I am designing my own home all the way down to the wiring and plumbing. So I have a question about wiring a "Network for the Future" I understand that cat5e is pretty much the best I should invest in for a standard network, but my network will actually be ran through the walls. So I was wondering if I should wire with cat7 since it is the newest will prolly not go out of date for some time. Or if I should go with a fiber network? So please give thoughts and opinions on both ideas. Also sorry didn't know if it was better suited to a DIY question or network.


----------



## Jason (Dec 30, 2001)

When I did my home, my brother had some great stuff. It was 2 coaxial, 2 cat 5e, and 2 fiber cables wrapped up in an orange sheath. Made it easy to run. 

My personal opinion. If you are going to stay in there for a long, long time, run the fiber.

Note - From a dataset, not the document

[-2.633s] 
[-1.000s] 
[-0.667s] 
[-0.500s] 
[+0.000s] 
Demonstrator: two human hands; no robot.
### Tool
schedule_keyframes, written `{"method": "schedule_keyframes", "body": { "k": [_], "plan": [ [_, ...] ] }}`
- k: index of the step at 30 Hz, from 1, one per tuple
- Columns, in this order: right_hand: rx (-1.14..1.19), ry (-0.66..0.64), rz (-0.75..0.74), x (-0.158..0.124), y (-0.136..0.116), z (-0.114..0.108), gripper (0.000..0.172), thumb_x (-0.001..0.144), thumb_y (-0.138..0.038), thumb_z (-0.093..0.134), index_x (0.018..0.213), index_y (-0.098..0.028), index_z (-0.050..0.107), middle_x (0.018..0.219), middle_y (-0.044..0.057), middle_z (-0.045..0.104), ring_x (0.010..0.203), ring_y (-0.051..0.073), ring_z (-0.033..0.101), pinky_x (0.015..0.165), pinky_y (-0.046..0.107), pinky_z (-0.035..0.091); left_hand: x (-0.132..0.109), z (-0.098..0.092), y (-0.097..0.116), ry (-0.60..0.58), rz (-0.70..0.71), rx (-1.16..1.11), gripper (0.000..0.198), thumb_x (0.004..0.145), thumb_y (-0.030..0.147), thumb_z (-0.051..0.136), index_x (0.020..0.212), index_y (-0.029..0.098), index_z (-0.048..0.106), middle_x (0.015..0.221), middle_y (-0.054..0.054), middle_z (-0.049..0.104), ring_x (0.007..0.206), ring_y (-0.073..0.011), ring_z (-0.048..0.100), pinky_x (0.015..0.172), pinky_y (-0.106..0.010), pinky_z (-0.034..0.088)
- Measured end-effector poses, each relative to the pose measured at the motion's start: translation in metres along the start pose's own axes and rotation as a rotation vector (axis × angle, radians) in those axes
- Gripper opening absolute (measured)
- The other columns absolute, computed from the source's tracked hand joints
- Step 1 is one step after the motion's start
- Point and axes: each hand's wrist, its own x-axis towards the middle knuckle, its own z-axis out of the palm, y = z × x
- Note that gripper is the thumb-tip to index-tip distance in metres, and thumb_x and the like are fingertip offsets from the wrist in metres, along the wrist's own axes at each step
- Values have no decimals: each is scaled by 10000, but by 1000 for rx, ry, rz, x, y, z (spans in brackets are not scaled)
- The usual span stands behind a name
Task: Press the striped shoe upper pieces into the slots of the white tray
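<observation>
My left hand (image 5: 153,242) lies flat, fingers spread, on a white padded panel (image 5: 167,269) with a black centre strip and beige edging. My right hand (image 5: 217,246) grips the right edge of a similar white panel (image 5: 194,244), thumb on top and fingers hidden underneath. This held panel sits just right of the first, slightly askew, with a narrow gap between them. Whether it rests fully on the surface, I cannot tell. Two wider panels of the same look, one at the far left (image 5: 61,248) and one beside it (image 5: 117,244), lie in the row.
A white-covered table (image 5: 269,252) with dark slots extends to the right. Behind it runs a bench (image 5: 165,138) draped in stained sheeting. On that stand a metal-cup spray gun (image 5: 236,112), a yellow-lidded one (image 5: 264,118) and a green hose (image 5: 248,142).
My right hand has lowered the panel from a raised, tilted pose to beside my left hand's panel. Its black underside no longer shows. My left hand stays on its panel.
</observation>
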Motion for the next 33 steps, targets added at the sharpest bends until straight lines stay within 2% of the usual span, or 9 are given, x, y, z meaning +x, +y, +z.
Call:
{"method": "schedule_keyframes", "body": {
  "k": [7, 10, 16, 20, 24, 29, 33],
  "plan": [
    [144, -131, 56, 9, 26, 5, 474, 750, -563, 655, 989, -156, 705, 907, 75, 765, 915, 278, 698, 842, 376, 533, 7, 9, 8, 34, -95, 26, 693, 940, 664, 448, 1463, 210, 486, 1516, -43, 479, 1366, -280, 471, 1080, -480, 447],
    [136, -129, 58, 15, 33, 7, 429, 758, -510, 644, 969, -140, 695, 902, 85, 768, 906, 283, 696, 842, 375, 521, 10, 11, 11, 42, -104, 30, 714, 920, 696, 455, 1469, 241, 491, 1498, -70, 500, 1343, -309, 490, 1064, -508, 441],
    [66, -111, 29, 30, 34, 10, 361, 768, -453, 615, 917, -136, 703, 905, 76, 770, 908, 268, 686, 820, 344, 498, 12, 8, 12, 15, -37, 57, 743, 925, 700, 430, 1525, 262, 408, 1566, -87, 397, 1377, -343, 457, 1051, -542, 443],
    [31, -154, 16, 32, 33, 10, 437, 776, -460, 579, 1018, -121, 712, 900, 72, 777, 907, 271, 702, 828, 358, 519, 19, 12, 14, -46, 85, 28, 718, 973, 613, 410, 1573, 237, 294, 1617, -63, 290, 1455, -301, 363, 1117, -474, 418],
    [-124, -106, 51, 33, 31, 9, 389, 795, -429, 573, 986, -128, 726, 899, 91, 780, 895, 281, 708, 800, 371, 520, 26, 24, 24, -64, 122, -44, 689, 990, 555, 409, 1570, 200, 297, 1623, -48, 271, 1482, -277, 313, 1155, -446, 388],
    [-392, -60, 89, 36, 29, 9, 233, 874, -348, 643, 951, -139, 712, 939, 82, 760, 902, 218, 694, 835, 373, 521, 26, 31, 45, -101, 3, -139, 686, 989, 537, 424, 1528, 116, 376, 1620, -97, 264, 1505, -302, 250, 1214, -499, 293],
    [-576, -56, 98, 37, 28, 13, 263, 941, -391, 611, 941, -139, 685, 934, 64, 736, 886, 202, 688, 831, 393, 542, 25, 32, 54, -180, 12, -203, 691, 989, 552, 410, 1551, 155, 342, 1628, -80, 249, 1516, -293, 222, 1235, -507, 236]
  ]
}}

It may be useful in the future, but for the next few years, I do not see a big need for it.

Next time, I think I'm running just two coaxial and two cat 5e.


----------



## yustr (Sep 27, 2004)

I recall reading about Bill Gates building his multi-multi-million dollar home in WA. As could be imagined, it was full of very much top of the line stuff. He had it totally wired for numerous networks and much more.......By the time he moved in the world was transitioning to WiFi. :laugh:


----------



## jbdobbins (Oct 19, 2010)

I am so not a fan of wifi. yea it is convient but it limits band with and is easily accessable by others outside your home. Even with an encrypted password if someone had the knowledge they could be in your network with in 45 minutes. 
Hard line network is faster and more secure.


----------



## Wand3r3r (Sep 17, 2010)

fiber is where everything is going since glass is cheaper to produce then copper. I would also add fiber is up to 10gig now and a number of phone companies are providing internet via fiber to the home.


----------



## alpenadiver (Jul 31, 2007)

The big expense with fiber is the media converter.


----------